──────── Collected data

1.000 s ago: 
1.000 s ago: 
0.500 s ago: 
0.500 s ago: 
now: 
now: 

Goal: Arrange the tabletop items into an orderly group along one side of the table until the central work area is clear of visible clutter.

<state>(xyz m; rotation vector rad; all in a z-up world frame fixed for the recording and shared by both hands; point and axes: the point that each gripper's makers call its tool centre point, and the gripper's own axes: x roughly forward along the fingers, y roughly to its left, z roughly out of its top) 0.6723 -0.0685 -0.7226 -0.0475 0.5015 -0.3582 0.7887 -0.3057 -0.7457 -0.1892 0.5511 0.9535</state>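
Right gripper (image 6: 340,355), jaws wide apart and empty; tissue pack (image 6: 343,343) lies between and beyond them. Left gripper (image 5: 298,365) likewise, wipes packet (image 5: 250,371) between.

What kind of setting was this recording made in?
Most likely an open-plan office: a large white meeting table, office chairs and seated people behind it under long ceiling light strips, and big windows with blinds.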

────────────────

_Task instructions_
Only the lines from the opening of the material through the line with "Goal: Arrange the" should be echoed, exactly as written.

_Response_
1.000 s ago: 
1.000 s ago: 
0.500 s ago: 
0.500 s ago: 
now: 
now: 

Goal: Arrange the tabletop items into an orderly group along one side of the table until the central work area is clear of visible clutter.

For this exercise, the answer is now complete.